* _RAW DATA_:
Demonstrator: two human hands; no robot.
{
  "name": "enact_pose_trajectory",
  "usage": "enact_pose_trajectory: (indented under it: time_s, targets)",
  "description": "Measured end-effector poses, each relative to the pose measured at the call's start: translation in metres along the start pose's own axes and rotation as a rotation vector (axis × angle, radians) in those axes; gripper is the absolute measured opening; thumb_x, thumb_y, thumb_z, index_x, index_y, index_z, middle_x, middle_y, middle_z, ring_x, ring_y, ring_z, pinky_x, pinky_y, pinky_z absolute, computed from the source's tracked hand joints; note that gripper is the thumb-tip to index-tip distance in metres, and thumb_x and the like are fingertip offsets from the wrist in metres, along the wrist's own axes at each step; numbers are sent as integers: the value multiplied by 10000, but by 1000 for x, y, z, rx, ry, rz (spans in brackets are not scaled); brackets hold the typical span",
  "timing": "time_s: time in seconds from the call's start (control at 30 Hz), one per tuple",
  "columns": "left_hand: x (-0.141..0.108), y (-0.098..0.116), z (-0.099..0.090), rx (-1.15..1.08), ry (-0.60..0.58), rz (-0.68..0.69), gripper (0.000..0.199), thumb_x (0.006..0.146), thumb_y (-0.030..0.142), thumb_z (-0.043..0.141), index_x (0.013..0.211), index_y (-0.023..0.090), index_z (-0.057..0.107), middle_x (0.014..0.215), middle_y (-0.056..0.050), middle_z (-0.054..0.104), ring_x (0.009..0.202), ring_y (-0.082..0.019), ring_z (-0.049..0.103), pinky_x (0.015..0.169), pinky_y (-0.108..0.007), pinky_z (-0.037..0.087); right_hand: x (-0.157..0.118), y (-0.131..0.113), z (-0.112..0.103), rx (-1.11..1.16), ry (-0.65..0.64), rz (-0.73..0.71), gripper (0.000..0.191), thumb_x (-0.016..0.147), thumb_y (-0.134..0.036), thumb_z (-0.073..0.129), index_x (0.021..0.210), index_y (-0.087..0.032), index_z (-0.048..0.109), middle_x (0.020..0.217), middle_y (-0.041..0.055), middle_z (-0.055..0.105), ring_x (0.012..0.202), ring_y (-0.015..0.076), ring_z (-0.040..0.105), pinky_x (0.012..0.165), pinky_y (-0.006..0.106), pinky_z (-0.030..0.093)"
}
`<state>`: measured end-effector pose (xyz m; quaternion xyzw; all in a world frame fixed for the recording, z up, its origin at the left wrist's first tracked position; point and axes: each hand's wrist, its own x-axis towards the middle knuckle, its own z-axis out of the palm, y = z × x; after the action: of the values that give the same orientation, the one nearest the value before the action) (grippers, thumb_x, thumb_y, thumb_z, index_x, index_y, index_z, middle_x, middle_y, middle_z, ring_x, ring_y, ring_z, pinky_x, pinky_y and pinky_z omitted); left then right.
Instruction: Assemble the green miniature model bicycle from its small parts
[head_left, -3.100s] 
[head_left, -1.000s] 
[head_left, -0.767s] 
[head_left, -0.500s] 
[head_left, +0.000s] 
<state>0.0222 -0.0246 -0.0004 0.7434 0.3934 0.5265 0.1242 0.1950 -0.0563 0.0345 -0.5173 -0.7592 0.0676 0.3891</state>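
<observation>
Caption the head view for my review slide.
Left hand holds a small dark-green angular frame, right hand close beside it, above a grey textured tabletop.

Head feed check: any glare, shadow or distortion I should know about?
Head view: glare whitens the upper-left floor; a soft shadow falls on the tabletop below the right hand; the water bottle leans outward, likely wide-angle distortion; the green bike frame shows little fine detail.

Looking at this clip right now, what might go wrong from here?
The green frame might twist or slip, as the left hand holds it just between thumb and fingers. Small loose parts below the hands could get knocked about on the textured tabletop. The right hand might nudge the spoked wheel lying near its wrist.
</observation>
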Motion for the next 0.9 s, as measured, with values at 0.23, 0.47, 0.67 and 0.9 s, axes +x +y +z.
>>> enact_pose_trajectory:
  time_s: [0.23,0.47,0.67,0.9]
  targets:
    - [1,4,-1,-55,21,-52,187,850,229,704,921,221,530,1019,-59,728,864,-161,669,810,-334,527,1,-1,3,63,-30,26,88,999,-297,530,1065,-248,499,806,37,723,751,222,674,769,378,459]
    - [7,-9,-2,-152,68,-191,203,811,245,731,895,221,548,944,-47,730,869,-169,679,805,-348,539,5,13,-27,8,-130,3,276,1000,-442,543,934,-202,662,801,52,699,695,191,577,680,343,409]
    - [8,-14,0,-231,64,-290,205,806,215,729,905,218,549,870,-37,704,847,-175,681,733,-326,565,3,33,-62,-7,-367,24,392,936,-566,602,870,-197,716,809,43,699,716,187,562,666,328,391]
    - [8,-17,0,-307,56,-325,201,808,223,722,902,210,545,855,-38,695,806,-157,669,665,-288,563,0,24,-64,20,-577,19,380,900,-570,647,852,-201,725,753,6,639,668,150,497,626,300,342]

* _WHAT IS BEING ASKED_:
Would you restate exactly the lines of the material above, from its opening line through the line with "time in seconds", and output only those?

* _SOLUTION_:
Demonstrator: two human hands; no robot.
{
  "name": "enact_pose_trajectory",
  "usage": "enact_pose_trajectory: (indented under it: time_s, targets)",
  "description": "Measured end-effector poses, each relative to the pose measured at the call's start: translation in metres along the start pose's own axes and rotation as a rotation vector (axis × angle, radians) in those axes; gripper is the absolute measured opening; thumb_x, thumb_y, thumb_z, index_x, index_y, index_z, middle_x, middle_y, middle_z, ring_x, ring_y, ring_z, pinky_x, pinky_y, pinky_z absolute, computed from the source's tracked hand joints; note that gripper is the thumb-tip to index-tip distance in metres, and thumb_x and the like are fingertip offsets from the wrist in metres, along the wrist's own axes at each step; numbers are sent as integers: the value multiplied by 10000, but by 1000 for x, y, z, rx, ry, rz (spans in brackets are not scaled); brackets hold the typical span",
  "timing": "time_s: time in seconds from the call's start (control at 30 Hz), one per tuple",

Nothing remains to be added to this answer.